I didn't know about the shaking. I shall have to go and shake them now.

[identity profile] venta.livejournal.com 2006-09-11 07:47 pm (UTC)(link)
I think the shaking is only for before the fruit has set, it won't help the existing pea-sized fruits grow...

[identity profile] sea-of-flame.livejournal.com 2006-09-08 11:00 am (UTC)(link)
Yup, my parents have raved to me about stir fried sprouts, which I imagine involves chopping them up in a similar fashion.

Sprouts are a ritual Christmas foodstuff, that I can happily ignore for the rest of the year ;)
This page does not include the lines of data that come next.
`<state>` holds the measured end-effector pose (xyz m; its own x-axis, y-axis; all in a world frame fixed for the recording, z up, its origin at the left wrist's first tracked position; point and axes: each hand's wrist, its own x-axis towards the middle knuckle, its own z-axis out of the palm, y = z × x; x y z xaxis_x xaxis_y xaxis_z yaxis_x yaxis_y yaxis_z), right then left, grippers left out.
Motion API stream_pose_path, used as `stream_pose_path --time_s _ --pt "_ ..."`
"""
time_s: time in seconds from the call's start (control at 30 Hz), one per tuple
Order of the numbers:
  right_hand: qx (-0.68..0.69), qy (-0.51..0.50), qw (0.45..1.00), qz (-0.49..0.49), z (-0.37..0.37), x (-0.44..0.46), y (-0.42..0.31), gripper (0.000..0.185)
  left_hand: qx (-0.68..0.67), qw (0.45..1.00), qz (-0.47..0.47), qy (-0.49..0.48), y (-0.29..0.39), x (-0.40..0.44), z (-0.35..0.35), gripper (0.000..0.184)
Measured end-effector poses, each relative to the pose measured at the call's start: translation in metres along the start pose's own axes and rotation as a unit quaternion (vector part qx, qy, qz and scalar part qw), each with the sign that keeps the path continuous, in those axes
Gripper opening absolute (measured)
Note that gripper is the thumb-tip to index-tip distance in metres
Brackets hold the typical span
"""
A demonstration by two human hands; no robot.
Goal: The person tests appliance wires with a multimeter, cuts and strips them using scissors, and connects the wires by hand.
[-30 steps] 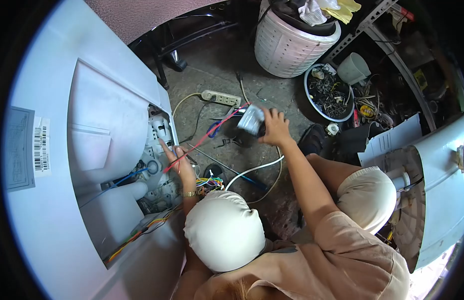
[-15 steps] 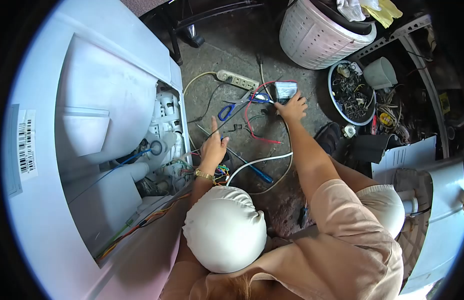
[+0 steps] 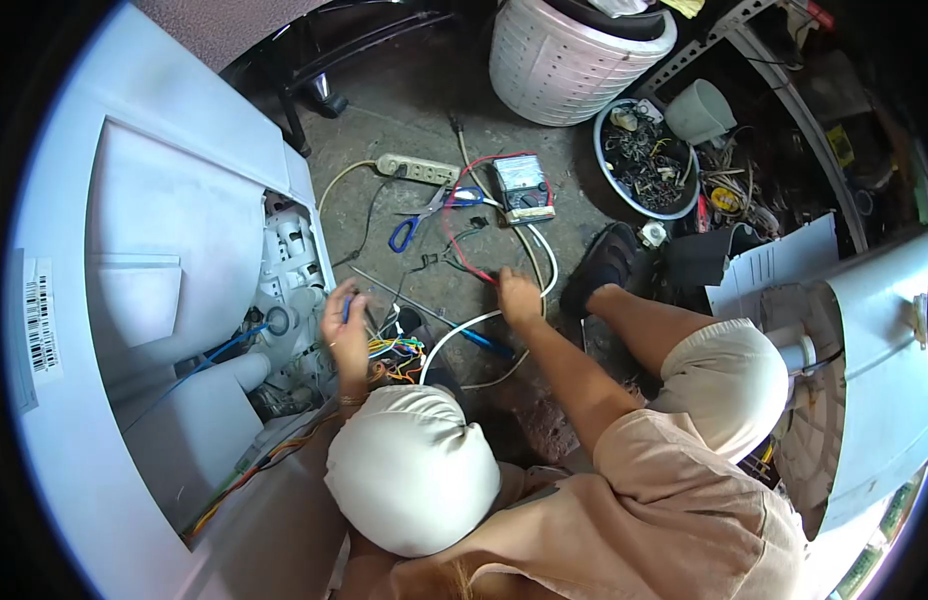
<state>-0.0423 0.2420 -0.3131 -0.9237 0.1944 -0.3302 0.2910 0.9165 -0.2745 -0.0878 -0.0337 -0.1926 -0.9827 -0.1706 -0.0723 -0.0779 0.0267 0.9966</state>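
Note:
My right hand (image 3: 520, 300) is closed on the red test probe (image 3: 487, 278), whose red lead runs up to an analog multimeter (image 3: 524, 187) on the floor. My left hand (image 3: 346, 328) is curled beside the opened white appliance (image 3: 59, 215). A small blue thing (image 3: 346, 306) shows between its fingers, too small to name. Just right of that hand lies a bundle of coloured wires (image 3: 399, 355). Blue-handled scissors (image 3: 416, 222) lie on the floor ahead, near a dark clip (image 3: 424, 262). A screwdriver with a blue handle (image 3: 481, 340) lies between my hands.
A power strip (image 3: 416, 169) lies beyond the scissors. A white perforated basket (image 3: 574, 65) stands at the back, with a basin (image 3: 689, 205) of small metal parts to its right. A white cable (image 3: 469, 325) curves across the floor. My shoe (image 3: 606, 265) is at the right.
My right hand has left the multimeter, moved back toward me and taken hold of the red probe. My left hand has gone from outstretched to curled. The view has shifted right.

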Motion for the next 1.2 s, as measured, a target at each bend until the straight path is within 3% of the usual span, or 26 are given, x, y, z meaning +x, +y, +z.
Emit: stream_pose_path --time_s 0.03,0.07,0.1,0.17,0.2,0.23,0.33,0.37,0.4,0.47,0.57,0.67,0.7,0.87,1.03,1.2 --pt "0.055 -0.031 0.998 0.015 -0.003 0.001 -0.011 0.033 -0.001 1.0 -0.016 0.006 -0.001 0.001 -0.003 0.021" --pt "0.138 0.075 0.985 -0.069 -0.011 -0.004 -0.027 0.034 0.0 0.999 -0.033 0.01 -0.004 0.001 -0.008 0.021" --pt "0.184 0.05 0.979 -0.08 -0.034 -0.009 -0.053 0.033 -0.001 0.999 -0.048 0.016 -0.006 0.002 -0.008 0.022" --pt "0.382 0.094 0.901 -0.182 -0.027 0.003 -0.092 0.026 -0.003 1.0 -0.02 -0.008 -0.009 0.002 -0.001 0.019" --pt "0.481 -0.052 0.865 -0.132 -0.046 0.0 -0.11 0.024 -0.003 1.0 -0.006 -0.018 -0.01 0.001 0.0 0.017" --pt "0.696 -0.244 0.676 -0.001 -0.06 -0.004 -0.126 0.023 0.002 1.0 -0.01 -0.026 -0.009 0.0 0.0 0.019" --pt "0.674 -0.114 0.711 -0.163 -0.066 -0.009 -0.149 0.02 0.003 0.999 -0.017 -0.041 -0.007 0.0 0.002 0.023" --pt "0.531 -0.032 0.819 -0.215 -0.069 -0.007 -0.15 0.024 -0.006 0.999 -0.019 -0.04 -0.009 0.0 0.003 0.022" --pt "0.437 0.017 0.864 -0.248 -0.088 -0.012 -0.153 0.023 -0.011 0.999 -0.022 -0.038 -0.01 -0.001 0.0 0.022" --pt "0.263 0.233 0.861 -0.368 -0.101 -0.012 -0.156 0.015 0.001 0.999 -0.024 -0.034 0.0 -0.002 0.002 0.024" --pt "0.317 0.21 0.836 -0.395 -0.097 -0.006 -0.158 0.014 -0.018 0.999 -0.033 -0.038 -0.006 0.002 -0.001 0.025" --pt "0.469 -0.012 0.837 -0.282 -0.1 -0.014 -0.158 0.015 -0.008 0.998 -0.038 -0.051 -0.008 0.005 -0.002 0.025" --pt "0.516 0.003 0.803 -0.296 -0.097 -0.012 -0.162 0.015 -0.008 0.998 -0.039 -0.059 -0.009 0.005 0.0 0.025" --pt "0.483 0.001 0.826 -0.292 -0.083 -0.002 -0.16 0.017 0.037 0.999 -0.014 -0.037 -0.013 0.003 0.005 0.019" --pt "0.56 -0.051 0.796 -0.223 -0.067 0.006 -0.164 0.014 0.035 0.998 -0.03 -0.037 -0.008 0.003 0.009 0.043" --pt "0.555 -0.041 0.791 -0.253 -0.067 0.007 -0.167 0.012 0.061 0.997 -0.048 -0.016 -0.001 0.0 0.01 0.046"
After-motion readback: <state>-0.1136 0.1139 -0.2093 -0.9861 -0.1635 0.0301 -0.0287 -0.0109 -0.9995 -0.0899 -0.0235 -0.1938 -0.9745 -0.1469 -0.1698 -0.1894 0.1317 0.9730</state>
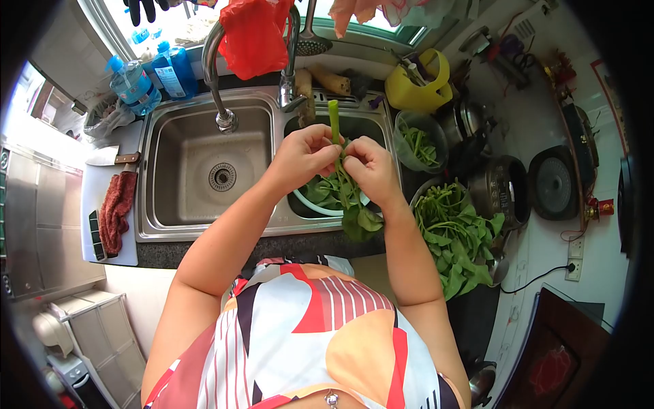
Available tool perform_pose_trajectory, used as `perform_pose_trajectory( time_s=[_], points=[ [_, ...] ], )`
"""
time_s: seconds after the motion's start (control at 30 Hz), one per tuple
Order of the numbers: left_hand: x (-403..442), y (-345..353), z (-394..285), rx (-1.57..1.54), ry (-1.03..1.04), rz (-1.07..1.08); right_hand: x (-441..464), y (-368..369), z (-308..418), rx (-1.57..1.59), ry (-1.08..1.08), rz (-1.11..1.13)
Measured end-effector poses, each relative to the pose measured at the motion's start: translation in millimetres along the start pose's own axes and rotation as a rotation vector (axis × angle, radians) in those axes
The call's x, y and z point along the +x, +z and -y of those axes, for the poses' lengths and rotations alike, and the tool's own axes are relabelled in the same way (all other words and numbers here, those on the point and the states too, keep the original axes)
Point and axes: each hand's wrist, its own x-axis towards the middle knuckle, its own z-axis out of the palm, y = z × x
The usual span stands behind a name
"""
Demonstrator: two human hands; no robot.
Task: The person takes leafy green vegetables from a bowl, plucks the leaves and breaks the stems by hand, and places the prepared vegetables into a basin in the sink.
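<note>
Between my hands, above the right sink basin, hangs a leafy green stalk [334, 121] with its thick cut end up and its leaves down. My left hand [304, 158] pinches it near the top with thumb and fingers. Just to the right, my right hand [372, 169] is closed with fingertips pressed together on the same stalk, a little lower. Below them, a white-rimmed bowl [315, 208] with loose green leaves [325, 191] sits in the right basin, partly hidden by my hands.
Right of the sink lie a heap of leafy greens [456, 238] and a clear bowl of cut stems [420, 141]. A tap [227, 121] arches over the left basin [184, 177]. A cleaver [112, 157] and red cloth [117, 208] rest on a white board at left.
</note>
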Motion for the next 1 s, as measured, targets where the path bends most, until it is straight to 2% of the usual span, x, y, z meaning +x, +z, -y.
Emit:
perform_pose_trajectory(
  time_s=[0.07, 0.17, 0.2, 0.3, 0.33, 0.43, 0.57, 0.7, 0.8, 0.9, 1.0],
  points=[
    [0.3, 1.8, 4.4, -0.008, 0.008, -0.022, 0.8, 1.2, -17.3, 0.16, 0.076, 0.046],
    [2.4, 5.6, 12.9, -0.029, 0.033, -0.04, 1.3, 3.0, -31.7, 1.002, 0.496, 0.059],
    [1.9, 6.7, 14.9, -0.038, 0.041, -0.045, 0.8, 3.8, -45.4, 1.138, 0.465, 0.075],
    [-1.2, 8.4, 11.0, -0.113, 0.05, -0.121, -0.3, -7.4, -39.0, 1.124, 0.608, -0.132],
    [-0.9, 7.5, 12.2, -0.105, 0.048, -0.117, -3.9, -10.0, -26.3, 0.966, 0.592, -0.101],
    [-0.4, 5.1, 18.0, -0.081, 0.032, -0.116, -7.5, -17.5, -17.4, 0.609, 0.569, 0.269],
    [4.2, 2.7, 18.7, -0.019, -0.005, -0.104, -16.1, -6.2, -13.6, 0.352, 0.33, 0.299],
    [4.6, 1.9, 23.7, -0.011, -0.023, -0.086, -13.9, -4.1, -28.3, 0.25, 0.249, 0.24],
    [2.6, 10.2, 27.9, -0.1, 0.141, -0.21, -7.4, -0.1, -29.1, 0.577, 0.483, 0.005],
    [3.5, 2.8, 12.6, -0.28, 0.3, -0.411, -8.8, -9.0, -55.5, 1.049, 0.663, -0.231],
    [5.2, -21.1, 9.0, -0.231, 0.256, -0.427, -9.2, -19.9, -71.1, 1.324, 0.643, -0.349]
  ],
)
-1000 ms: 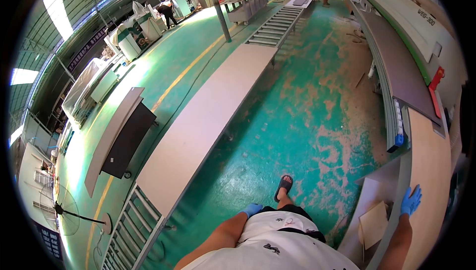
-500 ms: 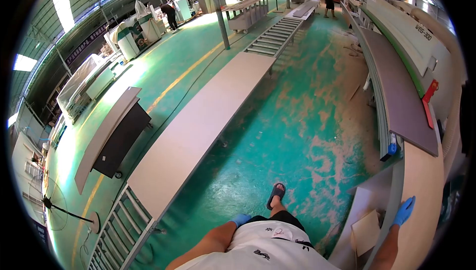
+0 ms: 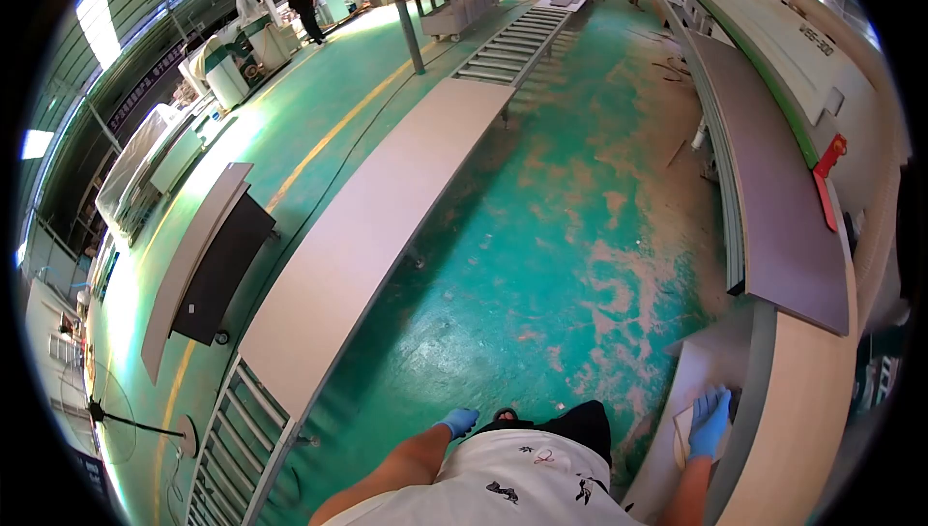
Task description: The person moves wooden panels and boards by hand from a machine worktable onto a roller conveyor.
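Observation:
My right hand, in a blue glove, is down in the recess beside the pale wooden tabletop. Its fingers are bent together over a small tan board piece; what lies inside the grasp is hidden. Grey-white panels line this recess. At my waist hangs my left hand, also gloved in blue, with its fingers curled in and nothing visible in them. A long grey-brown panel lies along the machine bed at right, ahead of the tabletop.
A long pale panel rests on a roller conveyor at left. Beyond stand a cart with boards, a floor fan and a post. The green-edged machine borders the right. Two people are far off.
My right hand has left the tabletop and moved left, down into the recess by the tan board piece. My left hand has shifted slightly left. The view has turned slightly.

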The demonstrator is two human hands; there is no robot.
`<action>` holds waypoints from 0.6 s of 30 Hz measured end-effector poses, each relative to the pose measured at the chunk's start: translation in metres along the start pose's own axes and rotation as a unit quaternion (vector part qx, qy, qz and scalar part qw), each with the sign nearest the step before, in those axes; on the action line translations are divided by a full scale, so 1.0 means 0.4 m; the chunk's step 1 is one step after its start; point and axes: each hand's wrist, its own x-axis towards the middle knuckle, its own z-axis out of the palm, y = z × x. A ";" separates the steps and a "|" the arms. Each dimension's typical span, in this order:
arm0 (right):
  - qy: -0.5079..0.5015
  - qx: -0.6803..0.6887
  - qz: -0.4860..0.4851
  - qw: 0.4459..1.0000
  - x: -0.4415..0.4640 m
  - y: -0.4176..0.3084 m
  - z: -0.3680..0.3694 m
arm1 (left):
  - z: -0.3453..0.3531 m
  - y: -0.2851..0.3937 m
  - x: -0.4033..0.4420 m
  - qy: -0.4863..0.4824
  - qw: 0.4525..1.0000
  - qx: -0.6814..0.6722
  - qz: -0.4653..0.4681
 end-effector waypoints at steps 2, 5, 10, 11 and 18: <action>0.011 -0.002 0.017 1.000 -0.021 -0.035 0.063 | 0.013 0.034 -0.005 -0.017 0.999 0.026 0.006; 0.005 0.058 -0.010 0.998 0.021 -0.033 0.079 | 0.034 0.099 0.008 -0.014 1.000 0.016 -0.008; 0.045 0.172 0.037 0.983 -0.002 -0.057 0.124 | 0.104 0.268 0.016 -0.048 0.996 0.035 -0.064; -0.026 0.161 0.032 0.986 0.015 -0.023 0.096 | 0.130 0.319 0.010 -0.046 0.996 0.051 -0.053; -0.178 0.266 0.074 0.945 -0.028 -0.038 0.109 | 0.320 0.687 0.015 -0.104 0.985 0.115 0.072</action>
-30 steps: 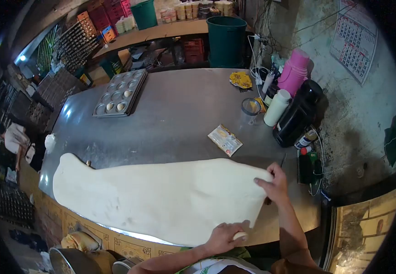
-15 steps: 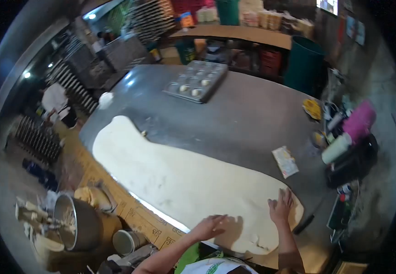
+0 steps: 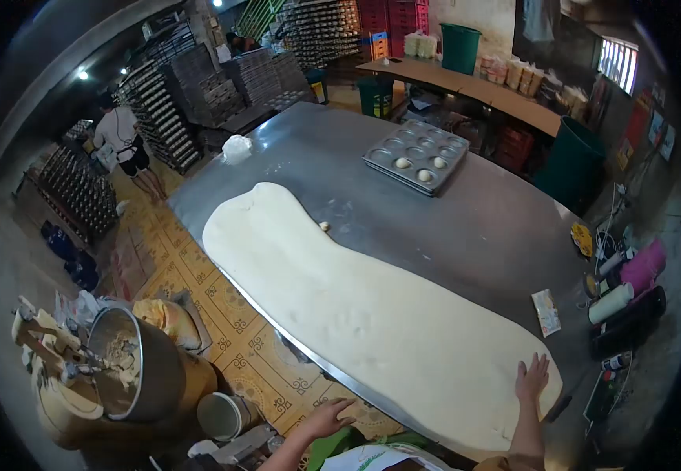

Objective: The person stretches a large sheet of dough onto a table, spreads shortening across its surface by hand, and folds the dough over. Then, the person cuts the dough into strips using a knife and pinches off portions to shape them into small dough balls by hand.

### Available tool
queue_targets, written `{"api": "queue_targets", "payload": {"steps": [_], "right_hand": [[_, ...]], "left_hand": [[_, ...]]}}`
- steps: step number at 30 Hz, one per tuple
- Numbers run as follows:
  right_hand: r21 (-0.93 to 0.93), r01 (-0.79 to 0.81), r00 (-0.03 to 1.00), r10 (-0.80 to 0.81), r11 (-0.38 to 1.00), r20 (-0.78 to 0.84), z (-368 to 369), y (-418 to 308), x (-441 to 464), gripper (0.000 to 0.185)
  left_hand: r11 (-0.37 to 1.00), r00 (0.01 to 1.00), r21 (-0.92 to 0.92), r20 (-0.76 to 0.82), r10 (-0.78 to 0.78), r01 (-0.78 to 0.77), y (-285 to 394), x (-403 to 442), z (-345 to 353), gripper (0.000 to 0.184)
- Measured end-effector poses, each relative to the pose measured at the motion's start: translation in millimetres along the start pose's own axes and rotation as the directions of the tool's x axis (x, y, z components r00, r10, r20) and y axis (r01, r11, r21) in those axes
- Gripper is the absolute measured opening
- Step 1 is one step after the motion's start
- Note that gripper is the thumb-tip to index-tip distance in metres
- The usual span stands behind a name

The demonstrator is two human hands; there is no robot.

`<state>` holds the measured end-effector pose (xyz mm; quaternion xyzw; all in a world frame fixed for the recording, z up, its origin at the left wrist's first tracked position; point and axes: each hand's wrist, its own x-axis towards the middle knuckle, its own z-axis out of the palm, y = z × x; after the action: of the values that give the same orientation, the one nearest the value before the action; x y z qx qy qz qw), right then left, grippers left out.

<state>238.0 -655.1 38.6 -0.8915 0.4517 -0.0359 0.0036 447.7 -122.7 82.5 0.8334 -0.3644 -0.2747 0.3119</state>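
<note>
My left grip (image 3: 328, 418) is empty, fingers apart, by the near edge of the tabletop (image 3: 466, 235). My right grip (image 3: 532, 378) is spread on the dough (image 3: 372, 314), which lies along that edge. Soft, flat pats should keep it smooth.

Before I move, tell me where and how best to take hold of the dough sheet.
Come from the person's right, sliding flat fingers under that end of the dough sheet. It lies flat, long and apparently soft, so a broad hold should stretch it less than a pinch. The right hand is spread over that end; the left hand is off the sheet.
</note>
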Motion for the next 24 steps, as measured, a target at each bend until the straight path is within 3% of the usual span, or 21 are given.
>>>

[identity profile] sea-of-flame.livejournal.com 2006-09-08 10:58 am (UTC)(link)
I would guess that shaking them is to remove as much water as possible from the foliage/fruits - wet foliage can scorch when the sun is high ('s why you water in the evenings...well that and the wet ground doesn't dry so quickly once the snu's gone down/temperature drops) - I don't know trhe exact reason behind this, but I imagine that the droplets act as miniature lenses, or something!

Shaking to increase pollination seems a bit haphazard for tomatoes - AFAIK, they're insect pollinated rather than wind pollinated (I can see how shaking wind pollinated plants might help, but insect pollinated ones are usually fairly specifric about where the pollen needs to end up)

[identity profile] cardinalsin.livejournal.com 2006-09-08 12:02 pm (UTC)(link)
I always try to water them right at the base, with the "sprinkler" attachment taken off the watering can, so that water doesn't get on the leaves in the first place.

We've had find fruiting on our 'matoes without any serious intervention, though admittedly they're in a greenhouse. Ours did take a while to get their act together, which I attribute to the excessive heat - they spent too much time thirsty.

[identity profile] venta.livejournal.com 2006-09-11 08:17 pm (UTC)(link)
I don't think it was to remove rain - these tomatoes were living in a greenhouse, and were always carefully watered at the base.

I could, of course, believe it's a complete old wives tale and the shaking did no good at all!

[identity profile] hendybear.livejournal.com 2006-09-08 12:12 pm (UTC)(link)
This sentence only included in case [info]hendybear is reading. See that ? I cleaned the kitchen, I did! With bleach!

I was wonder why the fruit in the bowl tasted a little odd :)

[identity profile] lathany.livejournal.com 2006-09-09 08:40 am (UTC)(link)
It's like cutting crosses in Brussel sprouts, it's just one of them things that you do

Yep. Got that from my mother and I don't know for sure why (although I can make guesses).

[identity profile] marjory.livejournal.com 2006-09-09 12:43 pm (UTC)(link)
I only know that I like tomatoes.

Not that I'm trying to be annoying or anything by going off topic, but I wanted to say (admittedly late, but then I've not been near the net in a month)

1) Happy Birthday
2) Sorry to hear about your dad.

[identity profile] venta.livejournal.com 2006-09-11 08:17 pm (UTC)(link)
1) Thanks and 2) Thanks, he's doing much better now.